What makes hypocrisy so devastating is the terrible shamelessness that goes with it. In the famous scene in Casablanca, the policeman shuts down Rick’s Café Americain, saying: “I am shocked – shocked to find that gambling is going on in here.” A croupier approaches: “Your winnings sir.” “Oh thank you,” says the policeman, pocketing his cash. “Right, everybody out!”
It’s a brilliant moment that shows the hypocrite in all his glory – he’s the one who carries on, as if what everyone can plainly see is not happening at all. What you think is happening is not happening. In other words, the hypocrite’s most important asset is a brass bloody neck.
Politics is especially fertile ground when it comes to demonstrations of total, misplaced self-confidence – see for example Liz Truss’s staggeringly delusional and also unintentionally hilarious book tour. But in terms of pure, weapons-grade hypocrisy, the allegations that have surfaced about the Tory MP Mark Menzies are from the top drawer.
The allegation, which Menzies denies, is that he called an aide in the middle of the night last December begging for £5,000, telling her that he had been locked in his flat by “some bad people” and that it was a “life and death” situation. The aide is said to have given Menzies £6,500, which was reimbursed from Conservative campaign funds.
Leaving aside the speculation about what an MP was doing to allegedly put himself into “life and death” situations that required an emergency bailout at three o’clock in the morning, the point is that the Conservative Party knew about these allegations three months ago.
It was only when the story was set out in Thursday’s Times, along with other allegations about Menzies’ use of campaign money, that the government finally decided that he should lose the whip. It would take an act of extreme intellectual contortion to conclude anything other than the government was simply hoping the whole thing would just go away.
But it didn’t. And during the three months that the government has been sitting on those allegations, it has spent a fair chunk of that time attacking Angela Rayner, the deputy leader of the Labour Party, about a house sale, and a possible outstanding tax bill of £3,500.
Under political pressure from Tory MPs, the police have been called in to investigate Rayner, and so excited was the prime minister at the prospect of landing a blow on Keir Starmer, that he has been taunting the Labour leader from the despatch box.
At PMQs, a day before the Menzies allegations became public, when asked by Keir Starmer about Truss’s book, the prime minister responded, “All I would say is he ought to spend a bit less time reading that book and a bit more time reading the deputy leader’s tax advice.”
And here is the hypocrisy of it all – Sunak would have uttered those words at PMQs knowing, all the while, about the much more serious allegations against one of his own MPs, allegations about which – at the time – he had done nothing.
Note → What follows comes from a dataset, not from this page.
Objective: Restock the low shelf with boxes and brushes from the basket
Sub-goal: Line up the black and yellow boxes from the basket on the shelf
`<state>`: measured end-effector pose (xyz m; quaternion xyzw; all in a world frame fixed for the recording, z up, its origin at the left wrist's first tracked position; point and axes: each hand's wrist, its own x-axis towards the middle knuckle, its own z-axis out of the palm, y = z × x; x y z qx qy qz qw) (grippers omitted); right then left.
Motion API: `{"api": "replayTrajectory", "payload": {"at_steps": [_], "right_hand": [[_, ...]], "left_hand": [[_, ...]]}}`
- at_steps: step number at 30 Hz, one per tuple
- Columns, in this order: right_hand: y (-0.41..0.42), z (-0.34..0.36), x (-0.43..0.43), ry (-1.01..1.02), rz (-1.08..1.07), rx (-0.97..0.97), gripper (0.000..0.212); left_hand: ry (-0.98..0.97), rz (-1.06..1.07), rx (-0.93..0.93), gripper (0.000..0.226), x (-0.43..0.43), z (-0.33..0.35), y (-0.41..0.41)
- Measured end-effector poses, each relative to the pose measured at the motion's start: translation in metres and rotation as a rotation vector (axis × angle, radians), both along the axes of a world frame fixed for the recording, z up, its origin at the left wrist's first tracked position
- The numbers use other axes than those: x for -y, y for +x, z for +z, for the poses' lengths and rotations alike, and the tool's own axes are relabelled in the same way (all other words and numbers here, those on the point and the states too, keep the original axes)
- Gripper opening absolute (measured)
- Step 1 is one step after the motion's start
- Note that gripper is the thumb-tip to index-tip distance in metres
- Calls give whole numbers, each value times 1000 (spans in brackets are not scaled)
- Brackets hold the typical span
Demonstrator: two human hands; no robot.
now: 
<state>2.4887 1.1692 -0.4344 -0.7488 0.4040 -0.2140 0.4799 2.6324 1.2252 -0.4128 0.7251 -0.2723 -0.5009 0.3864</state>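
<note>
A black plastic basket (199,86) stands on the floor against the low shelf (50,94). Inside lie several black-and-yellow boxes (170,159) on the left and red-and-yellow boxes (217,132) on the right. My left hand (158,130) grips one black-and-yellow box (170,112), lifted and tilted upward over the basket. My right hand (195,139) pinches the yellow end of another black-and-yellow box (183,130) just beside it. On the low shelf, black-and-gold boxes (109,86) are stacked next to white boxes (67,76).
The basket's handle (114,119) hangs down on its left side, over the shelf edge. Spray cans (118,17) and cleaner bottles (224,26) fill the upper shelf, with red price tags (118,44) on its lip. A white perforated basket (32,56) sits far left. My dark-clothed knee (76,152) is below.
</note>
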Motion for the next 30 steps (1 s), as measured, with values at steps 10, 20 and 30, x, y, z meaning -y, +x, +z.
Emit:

He also made his comments about “tax advice” while knowing that through the use of “non-dom” status, his wife, the daughter of a billionaire, had significantly reduced her tax bills in the UK.
Sunak, therefore, is a hypocrite and hypocrisy is not a good look. Consider the latter stages of John Major’s time in office, when he launched his notorious “Back to Basics” campaign, a call for Britain to return to a shared sense of common decency and conventional family values.
That campaign was scuppered by a litany of Tory sex scandals, which made the party not only look sleazy, but also hypocritical – the government was calling on the people to do one thing, while in secret the Tories were getting up to all sorts. It later transpired that even Major himself was having an affair with his colleague Edwina Currie.
Boris Johnson was also brought down by an outstanding commitment to hypocrisy. There are so many examples to choose from, but perhaps the winning entry is that he imposed a nationwide lockdown, while simultaneously overseeing a packed schedule of No.10 piss-ups, with suitcases full of booze, wall-to-wall puking and no social distancing. It was the hypocrisy of Partygate that did for him.
The problem hypocrites face is that the moral structure of their wrongdoing is so glaringly obvious. You shut the country down and had parties. You said Back to Basics, but secretly you were all at it. You went after Angie Rayner when you knew all about the Menzies stuff and you did nothing about it. You quibble about other people’s tax – what about yours?
Shameless hypocrisy of the Major and Johnson kind turned out to be a sign that their administrations were in a final state of collapse. And so it is with Sunak. Not long to go now. Soon, the casino will be shut down and everyone will be thrown out.